In 1913, right before the start of World War I, Arsenal moved from south London up to Highbury, just those four little miles from Tottenham. Needless to say, as the only big club in the area up to that point, Tottenham wasn’t too happy to see a well funded and potentially big team muscle in on its fanbase.
But things got really nasty between the teams in 1919. The top flight was set to be expanded to 20 teams. In that season, Chelsea finished 19th but was not relegated, instead being given permission to remain in the first division. Tottenham had actually finished 20th — yes, bottom — but expected similar treatment to Chelsea. Meanwhile, Arsenal had finished fifth in the second division that season so had no realistic right to promotion to the new expanded top flight.
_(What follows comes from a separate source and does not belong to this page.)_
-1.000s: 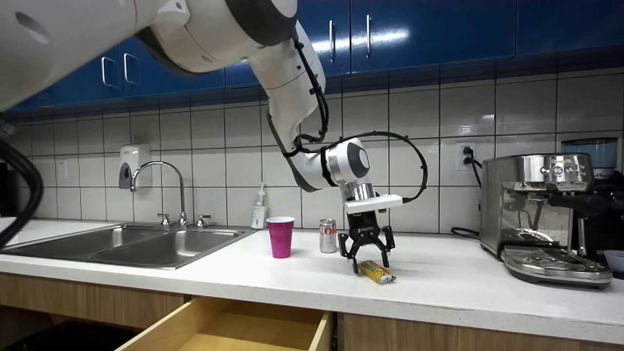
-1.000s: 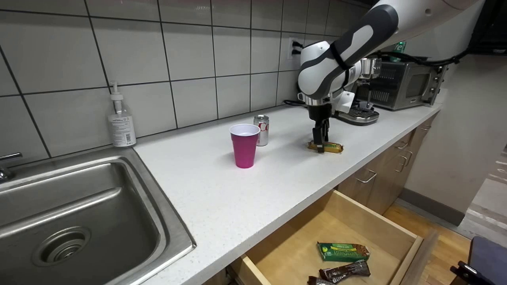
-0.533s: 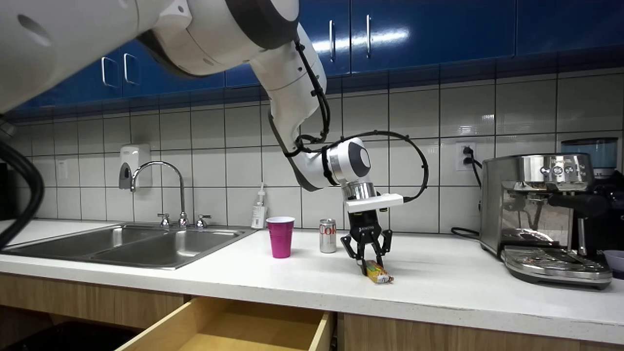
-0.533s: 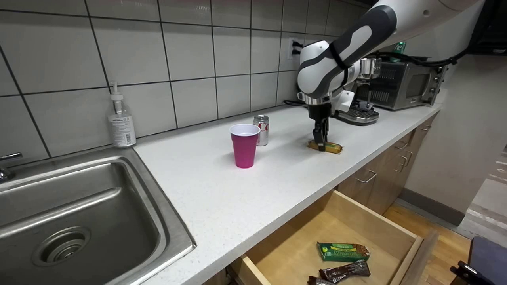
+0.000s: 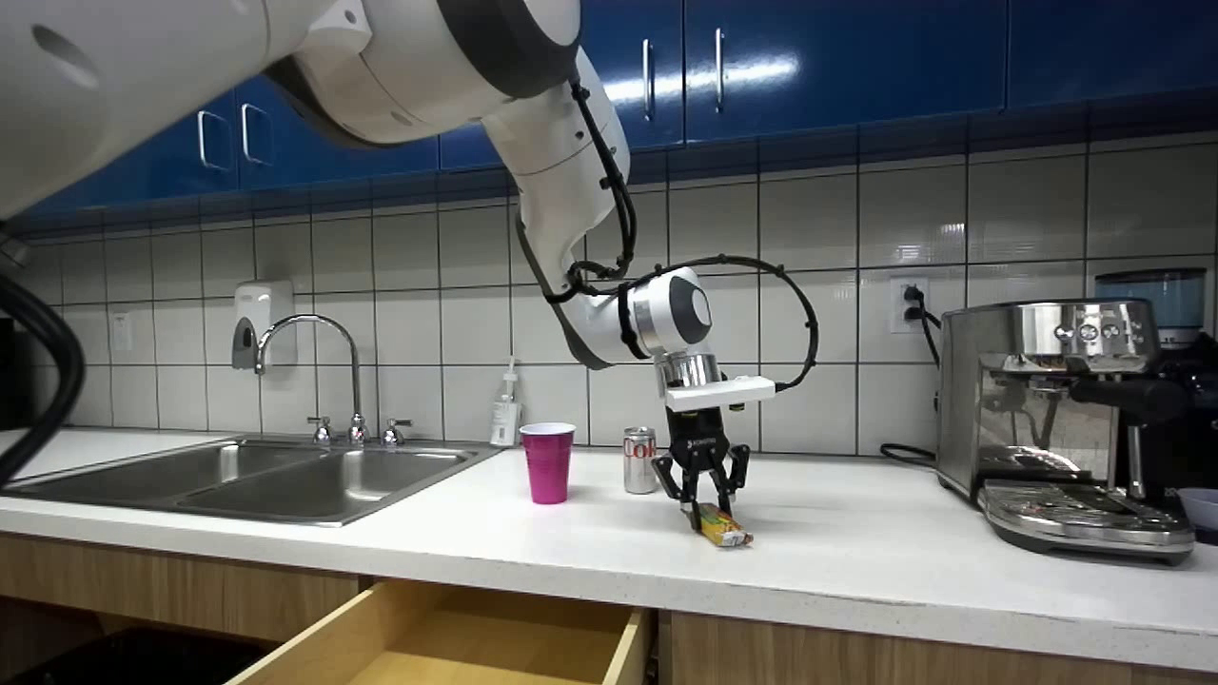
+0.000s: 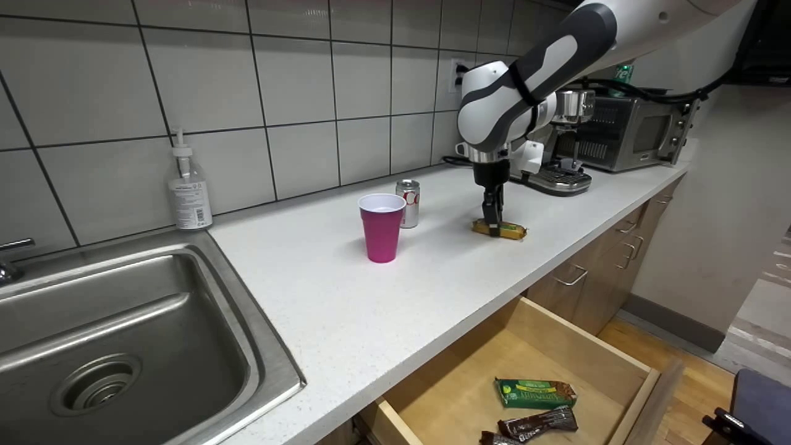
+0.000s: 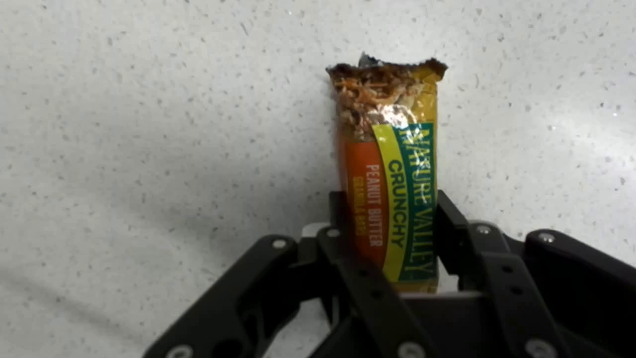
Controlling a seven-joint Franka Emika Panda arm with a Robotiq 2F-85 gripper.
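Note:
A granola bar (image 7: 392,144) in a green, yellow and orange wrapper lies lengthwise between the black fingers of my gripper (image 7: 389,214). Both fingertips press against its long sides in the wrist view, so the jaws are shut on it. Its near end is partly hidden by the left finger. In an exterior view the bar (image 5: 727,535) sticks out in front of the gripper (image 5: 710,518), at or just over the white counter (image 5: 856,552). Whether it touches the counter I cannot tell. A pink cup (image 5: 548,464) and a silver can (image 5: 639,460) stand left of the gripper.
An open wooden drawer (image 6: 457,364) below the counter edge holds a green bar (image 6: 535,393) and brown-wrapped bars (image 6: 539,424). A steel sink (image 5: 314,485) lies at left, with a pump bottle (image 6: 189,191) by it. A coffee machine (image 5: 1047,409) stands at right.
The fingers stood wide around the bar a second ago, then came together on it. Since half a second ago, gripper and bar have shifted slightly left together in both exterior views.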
However, the final team to join the expanded first division was left to a vote of all league member clubs. The league president of the time was “Honest” John McKenna. He was also chairman of Liverpool. He endorsed Arsenal for the top flight on account of it having been a league member club for a longer period of time. Arsenal won the vote and Tottenham was relegated, with Arsenal taking its place.
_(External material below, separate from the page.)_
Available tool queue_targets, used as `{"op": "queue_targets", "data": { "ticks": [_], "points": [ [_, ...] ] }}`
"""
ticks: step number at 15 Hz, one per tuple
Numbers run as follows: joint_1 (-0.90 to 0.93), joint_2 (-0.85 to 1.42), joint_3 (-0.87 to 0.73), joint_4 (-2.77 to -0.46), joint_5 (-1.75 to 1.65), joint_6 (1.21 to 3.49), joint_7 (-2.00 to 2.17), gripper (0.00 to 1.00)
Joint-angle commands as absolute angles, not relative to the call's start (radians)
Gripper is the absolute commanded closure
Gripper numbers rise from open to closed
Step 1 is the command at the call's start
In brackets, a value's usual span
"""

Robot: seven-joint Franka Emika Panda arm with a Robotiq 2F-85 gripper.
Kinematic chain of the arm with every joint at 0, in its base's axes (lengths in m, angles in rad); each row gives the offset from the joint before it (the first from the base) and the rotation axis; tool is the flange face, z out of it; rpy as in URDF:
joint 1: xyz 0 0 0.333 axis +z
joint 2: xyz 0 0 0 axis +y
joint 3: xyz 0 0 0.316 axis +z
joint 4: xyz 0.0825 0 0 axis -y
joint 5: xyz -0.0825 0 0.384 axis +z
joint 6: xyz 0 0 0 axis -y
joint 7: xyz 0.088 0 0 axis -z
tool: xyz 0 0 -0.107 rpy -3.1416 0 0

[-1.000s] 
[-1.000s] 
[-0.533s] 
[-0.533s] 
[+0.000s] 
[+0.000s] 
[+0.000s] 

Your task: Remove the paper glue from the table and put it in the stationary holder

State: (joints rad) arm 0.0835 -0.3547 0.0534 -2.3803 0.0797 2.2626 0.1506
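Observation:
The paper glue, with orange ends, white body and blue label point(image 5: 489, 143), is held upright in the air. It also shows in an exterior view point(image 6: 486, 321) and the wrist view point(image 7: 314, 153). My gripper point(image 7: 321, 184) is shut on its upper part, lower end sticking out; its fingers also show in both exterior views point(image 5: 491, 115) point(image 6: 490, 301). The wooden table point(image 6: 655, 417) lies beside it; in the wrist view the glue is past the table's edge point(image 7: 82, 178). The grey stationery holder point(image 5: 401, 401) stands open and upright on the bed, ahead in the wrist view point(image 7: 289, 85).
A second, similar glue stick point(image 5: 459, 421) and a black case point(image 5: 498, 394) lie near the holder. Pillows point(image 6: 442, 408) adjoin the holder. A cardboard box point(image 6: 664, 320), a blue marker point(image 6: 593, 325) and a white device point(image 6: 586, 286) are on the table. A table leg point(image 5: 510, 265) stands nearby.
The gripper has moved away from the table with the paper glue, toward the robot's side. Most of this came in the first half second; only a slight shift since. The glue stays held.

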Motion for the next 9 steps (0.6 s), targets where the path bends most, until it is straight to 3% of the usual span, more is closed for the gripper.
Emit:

It has been suggested that McKenna and Arsenal chairman Sir Henry Norris colluded together in some way, though nothing was ever proved.
An interesting side note to this story is that Tottenham lost a dearly beloved mascot at the same time. Ten years prior to the relegation in 1909, Spurs had been on a tour of South America and were given a parrot to take back to London. The bird survived the journey back and lived for a decade. When the decision to relegate Tottenham and promote Arsenal was made, the parrot fell ill and died. And so the football cliché “sick as a parrot” was born. It also may have been the inspiration for one of Monty Python’s best known sketches.
Dead birds aside, Arsenal never looked back and is easily the more successful team of the two. Tottenham hasn’t won the league since 1961 and its last major trophy was in 2008, whereas Arsenal compete for the fourth place trophy every year – and usually win it.
And to further rub it in, every year Arsenal fans celebrate St. Totteringham’s day. That’s the official day when Spurs can no longer overtake Arsenal in the league. The last time Tottenham finished above Arsenal was way back in 1995, over a parrot’s lifetime ago.